**EXERCISE GOAL:**
Give a verbatim copy of the data, leaving the pictures out.

----- DATA FOR THE TASK -----

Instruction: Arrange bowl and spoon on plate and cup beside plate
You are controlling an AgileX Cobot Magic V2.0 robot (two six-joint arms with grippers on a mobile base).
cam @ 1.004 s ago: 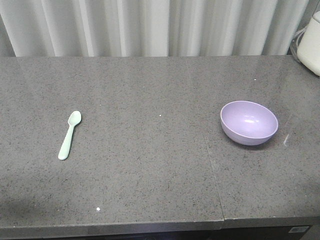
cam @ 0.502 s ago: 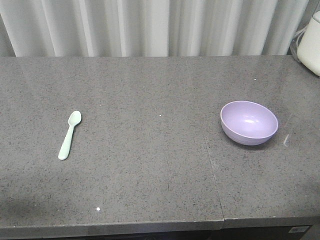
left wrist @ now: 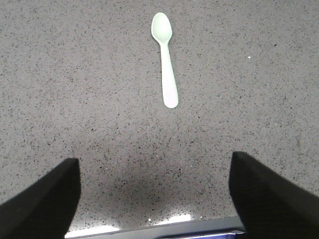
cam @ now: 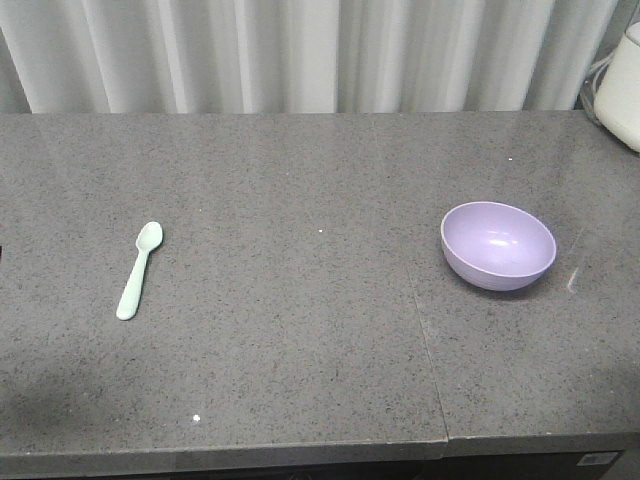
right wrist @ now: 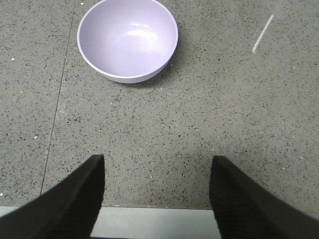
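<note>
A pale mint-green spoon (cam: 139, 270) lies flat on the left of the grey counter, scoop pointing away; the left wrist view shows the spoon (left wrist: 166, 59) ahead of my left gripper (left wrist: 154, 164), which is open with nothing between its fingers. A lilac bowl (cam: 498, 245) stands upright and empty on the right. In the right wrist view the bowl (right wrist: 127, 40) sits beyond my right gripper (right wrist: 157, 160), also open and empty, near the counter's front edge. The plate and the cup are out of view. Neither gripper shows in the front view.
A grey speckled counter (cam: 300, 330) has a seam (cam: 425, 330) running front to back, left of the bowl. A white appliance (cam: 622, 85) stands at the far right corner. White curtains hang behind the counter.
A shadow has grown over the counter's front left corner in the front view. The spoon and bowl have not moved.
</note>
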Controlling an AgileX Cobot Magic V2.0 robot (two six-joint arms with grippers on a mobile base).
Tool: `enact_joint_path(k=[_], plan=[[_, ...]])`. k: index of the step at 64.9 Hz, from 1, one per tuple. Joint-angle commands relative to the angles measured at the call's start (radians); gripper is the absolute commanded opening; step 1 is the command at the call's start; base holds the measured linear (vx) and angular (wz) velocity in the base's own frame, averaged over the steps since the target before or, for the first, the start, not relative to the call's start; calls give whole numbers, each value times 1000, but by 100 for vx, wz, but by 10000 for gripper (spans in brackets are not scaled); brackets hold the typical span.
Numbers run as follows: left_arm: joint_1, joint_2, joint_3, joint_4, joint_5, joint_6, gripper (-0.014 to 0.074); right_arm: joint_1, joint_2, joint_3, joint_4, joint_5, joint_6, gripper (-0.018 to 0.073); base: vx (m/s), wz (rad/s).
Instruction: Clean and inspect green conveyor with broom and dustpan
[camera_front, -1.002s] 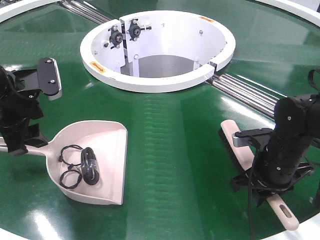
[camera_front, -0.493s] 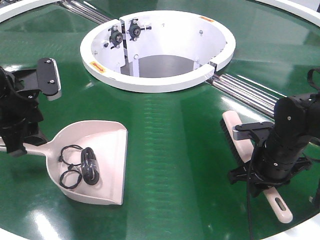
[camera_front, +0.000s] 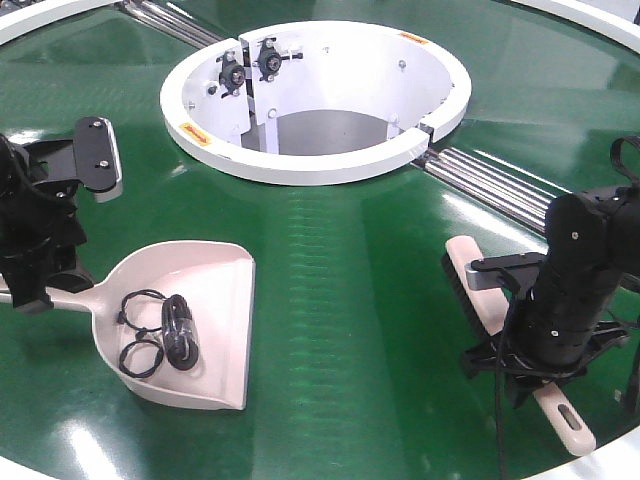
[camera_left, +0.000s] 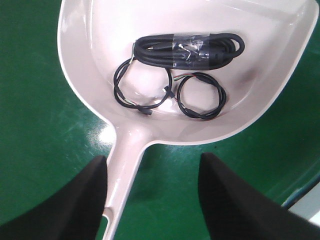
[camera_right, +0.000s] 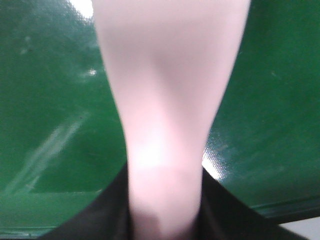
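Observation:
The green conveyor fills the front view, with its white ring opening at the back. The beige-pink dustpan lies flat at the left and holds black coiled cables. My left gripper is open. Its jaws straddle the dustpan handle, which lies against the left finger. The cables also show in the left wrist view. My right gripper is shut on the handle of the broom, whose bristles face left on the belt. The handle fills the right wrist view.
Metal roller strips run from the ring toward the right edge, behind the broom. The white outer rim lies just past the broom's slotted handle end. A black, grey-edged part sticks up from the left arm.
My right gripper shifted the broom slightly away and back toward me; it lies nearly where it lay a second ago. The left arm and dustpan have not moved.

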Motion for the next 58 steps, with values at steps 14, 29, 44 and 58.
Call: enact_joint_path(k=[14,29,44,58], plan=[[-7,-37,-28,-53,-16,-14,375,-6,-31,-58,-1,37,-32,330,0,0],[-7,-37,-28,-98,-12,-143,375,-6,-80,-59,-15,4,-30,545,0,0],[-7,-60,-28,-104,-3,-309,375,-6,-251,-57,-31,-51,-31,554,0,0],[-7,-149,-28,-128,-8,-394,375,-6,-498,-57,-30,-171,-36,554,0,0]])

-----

**COMPLETED TASK:**
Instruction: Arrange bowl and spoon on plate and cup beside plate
You are controlling an AgileX Cobot Magic V2.0 robot (two six-joint arms with grippers on a mobile base).
cam @ 1.004 s ago: 
cam @ 0.502 s ago: 
left wrist @ now: 
cam @ now: 
right wrist @ now: 
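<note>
A pale mint-green spoon (cam: 139, 270) lies flat on the left of the grey counter, scoop pointing away; the left wrist view shows the spoon (left wrist: 166, 59) ahead of my left gripper (left wrist: 154, 164), which is open with nothing between its fingers. A lilac bowl (cam: 498, 245) stands upright and empty on the right. In the right wrist view the bowl (right wrist: 127, 40) sits beyond my right gripper (right wrist: 157, 160), also open and empty, near the counter's front edge. The plate and the cup are out of view. Neither gripper shows in the front view.
A grey speckled counter (cam: 300, 330) has a seam (cam: 425, 330) running front to back, left of the bowl. A white appliance (cam: 622, 85) stands at the far right corner. White curtains hang behind the counter.
A shadow has grown over the counter's front left corner in the front view. The spoon and bowl have not moved.
</note>
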Controlling an AgileX Cobot Magic V2.0 robot (two six-joint arms with grippers on a mobile base).
Tool: `enact_joint_path(k=[_], plan=[[_, ...]])`. k: index of the step at 64.9 Hz, from 1, one per tuple. Joint-angle commands relative to the angles measured at the call's start (radians); gripper is the absolute commanded opening; step 1 is the command at the call's start; base holds the measured linear (vx) and angular (wz) velocity in the base's own frame, averaged over the steps since the target before or, for the first, the start, not relative to the call's start; calls give whole numbers, each value times 1000, but by 100 for vx, wz, but by 10000 for gripper (spans in brackets are not scaled); brackets hold the typical span.
Numbers run as follows: left_arm: joint_1, joint_2, joint_3, joint_4, joint_5, joint_6, gripper (-0.014 to 0.074); right_arm: joint_1, joint_2, joint_3, joint_4, joint_5, joint_6, gripper (-0.018 to 0.073); base: vx (m/s), wz (rad/s).
Instruction: Clean and inspect green conveyor with broom and dustpan
[camera_front, -1.002s] 
[camera_front, -0.493s] 
[camera_front, +0.000s] 
[camera_left, +0.000s] 
[camera_right, +0.000s] 
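Observation:
The green conveyor fills the front view, with its white ring opening at the back. The beige-pink dustpan lies flat at the left and holds black coiled cables. My left gripper is open. Its jaws straddle the dustpan handle, which lies against the left finger. The cables also show in the left wrist view. My right gripper is shut on the handle of the broom, whose bristles face left on the belt. The handle fills the right wrist view.
Metal roller strips run from the ring toward the right edge, behind the broom. The white outer rim lies just past the broom's slotted handle end. A black, grey-edged part sticks up from the left arm.
My right gripper shifted the broom slightly away and back toward me; it lies nearly where it lay a second ago. The left arm and dustpan have not moved.
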
Motion for the next 58 steps, with values at steps 14, 29, 44 and 58.
Call: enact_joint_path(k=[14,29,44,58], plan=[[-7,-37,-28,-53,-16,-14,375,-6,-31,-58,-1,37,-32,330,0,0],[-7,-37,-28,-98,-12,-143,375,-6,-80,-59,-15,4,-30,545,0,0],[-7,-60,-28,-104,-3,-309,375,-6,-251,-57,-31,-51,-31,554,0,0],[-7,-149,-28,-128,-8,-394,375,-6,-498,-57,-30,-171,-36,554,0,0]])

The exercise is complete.